# WHAT IS EXPECTED
Restate the listing below word for word; no pictures belong in the copy.

# DATA BELOW
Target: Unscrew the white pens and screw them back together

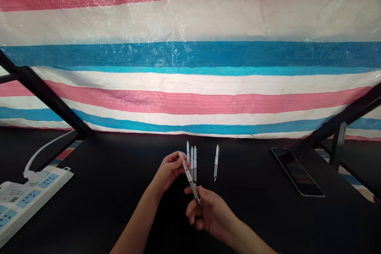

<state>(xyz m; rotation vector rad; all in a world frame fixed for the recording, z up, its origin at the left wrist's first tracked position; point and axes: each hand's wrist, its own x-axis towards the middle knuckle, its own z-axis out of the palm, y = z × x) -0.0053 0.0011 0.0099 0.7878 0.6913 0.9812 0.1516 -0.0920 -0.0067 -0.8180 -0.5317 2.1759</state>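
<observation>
A white pen point(188, 174) with a grey grip is held at a slant between both hands, above the black table. My left hand point(170, 168) pinches its upper, clip end. Lower down, my right hand point(210, 211) has thumb and fingers closed about the grey grip, and the metal tip points down towards me. Just behind the held pen, several similar pens point(195, 162) lie side by side, partly hidden by it and by my left fingers. Another white and grey pen point(216, 162) lies apart to their right.
A phone point(297, 171) with a dark screen lies at the right. At the left, a white power strip point(29, 198) has a plug and white cable point(38, 154). Black frame bars point(53, 99) rise at both sides, and striped sheeting point(190, 103) hangs behind the table point(119, 206).
</observation>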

# ANSWER SECTION
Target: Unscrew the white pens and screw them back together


<state>(xyz m; rotation vector rad; all in a world frame fixed for the recording, z up, its origin at the left wrist's first tracked position; point and axes: each hand's wrist, its own x-axis towards the middle knuckle, its own z-axis out of the palm, y = z × x) -0.0053 0.0011 0.0099 0.7878 0.6913 0.9812 0.1516 -0.0920 -0.0067 -0.8180 -0.5317 2.1759</state>
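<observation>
A white pen point(188, 174) with a grey grip is held at a slant between both hands, above the black table. My left hand point(170, 168) pinches its upper, clip end. Lower down, my right hand point(210, 211) has thumb and fingers closed about the grey grip, and the metal tip points down towards me. Just behind the held pen, several similar pens point(195, 162) lie side by side, partly hidden by it and by my left fingers. Another white and grey pen point(216, 162) lies apart to their right.
A phone point(297, 171) with a dark screen lies at the right. At the left, a white power strip point(29, 198) has a plug and white cable point(38, 154). Black frame bars point(53, 99) rise at both sides, and striped sheeting point(190, 103) hangs behind the table point(119, 206).
</observation>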

That is the complete output.